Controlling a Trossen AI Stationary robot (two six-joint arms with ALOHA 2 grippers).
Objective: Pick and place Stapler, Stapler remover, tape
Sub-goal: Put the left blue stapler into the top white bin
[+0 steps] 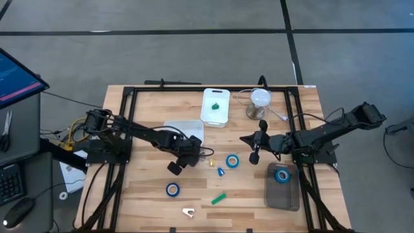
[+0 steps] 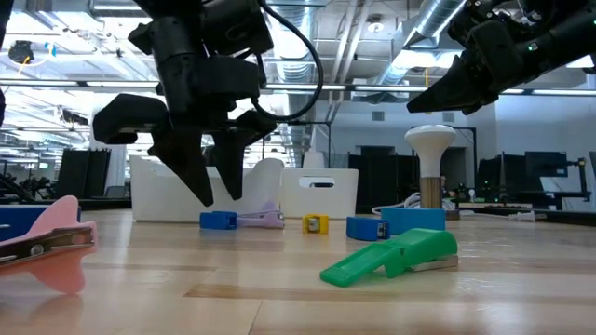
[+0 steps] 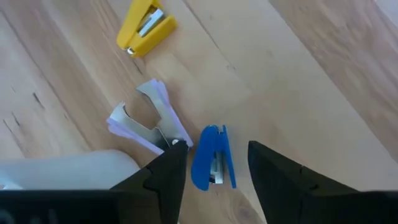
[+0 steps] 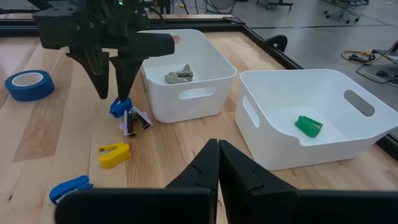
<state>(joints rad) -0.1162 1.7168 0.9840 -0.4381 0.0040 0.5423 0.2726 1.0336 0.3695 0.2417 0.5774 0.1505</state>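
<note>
The left tool (image 2: pixel 216 191) hangs just above the counter (image 1: pixel 142 200) with its fingers (image 3: pixel 163 180) apart, holding nothing. Directly below it, between the two fingers, lies a small blue stapler (image 3: pixel 212 158); whether the fingertips touch it cannot be told. Just beside that stapler, on the side of the nearer white tub (image 4: pixel 205 65), lies a lilac staple remover (image 3: pixel 149 121), and a little farther from the tool sits a yellow stapler (image 3: pixel 146 28). A grey staple remover (image 4: pixel 179 75) lies inside that nearer tub, and a green stapler (image 4: pixel 308 126) lies in the second white tub (image 4: pixel 348 134) beside it. The right tool (image 1: pixel 254 157) hovers above the counter across from the left one, its fingers (image 4: pixel 217 165) pressed together and empty. One roll of blue tape (image 1: pixel 232 160) lies on the counter between the two tools, a second roll (image 1: pixel 173 189) lies on the near side of the left tool, and a third roll (image 1: pixel 282 175) rests in a dark tray (image 1: pixel 284 197) near the right tool. Another blue stapler (image 1: pixel 220 172), a green stapler (image 1: pixel 218 199) and a pink staple remover (image 1: pixel 188 211) lie farther toward the counter's front edge.
</note>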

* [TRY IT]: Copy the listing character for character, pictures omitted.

* [ANSWER SPACE]:
Controlling a Trossen AI Stationary robot (two six-joint arms with ALOHA 2 grippers).
Objective: Pick and place Stapler, Stapler remover, tape
Sub-goal: Put the left blue stapler into the top white bin
[+0 steps] 
[+0 steps] 
[+0 steps] 
[+0 steps] 
<state>(joints rad) -0.1162 1.7168 0.9840 -0.4381 0.0040 0.5423 0.2726 1.0336 0.3695 0.2417 0.5774 0.1505</state>
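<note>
The left tool (image 2: pixel 216 191) hangs just above the counter (image 1: pixel 142 200) with its fingers (image 3: pixel 163 180) apart, holding nothing. Directly below it, between the two fingers, lies a small blue stapler (image 3: pixel 212 158); whether the fingertips touch it cannot be told. Just beside that stapler, on the side of the nearer white tub (image 4: pixel 205 65), lies a lilac staple remover (image 3: pixel 149 121), and a little farther from the tool sits a yellow stapler (image 3: pixel 146 28). A grey staple remover (image 4: pixel 179 75) lies inside that nearer tub, and a green stapler (image 4: pixel 308 126) lies in the second white tub (image 4: pixel 348 134) beside it. The right tool (image 1: pixel 254 157) hovers above the counter across from the left one, its fingers (image 4: pixel 217 165) pressed together and empty. One roll of blue tape (image 1: pixel 232 160) lies on the counter between the two tools, a second roll (image 1: pixel 173 189) lies on the near side of the left tool, and a third roll (image 1: pixel 282 175) rests in a dark tray (image 1: pixel 284 197) near the right tool. Another blue stapler (image 1: pixel 220 172), a green stapler (image 1: pixel 218 199) and a pink staple remover (image 1: pixel 188 211) lie farther toward the counter's front edge.
</note>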

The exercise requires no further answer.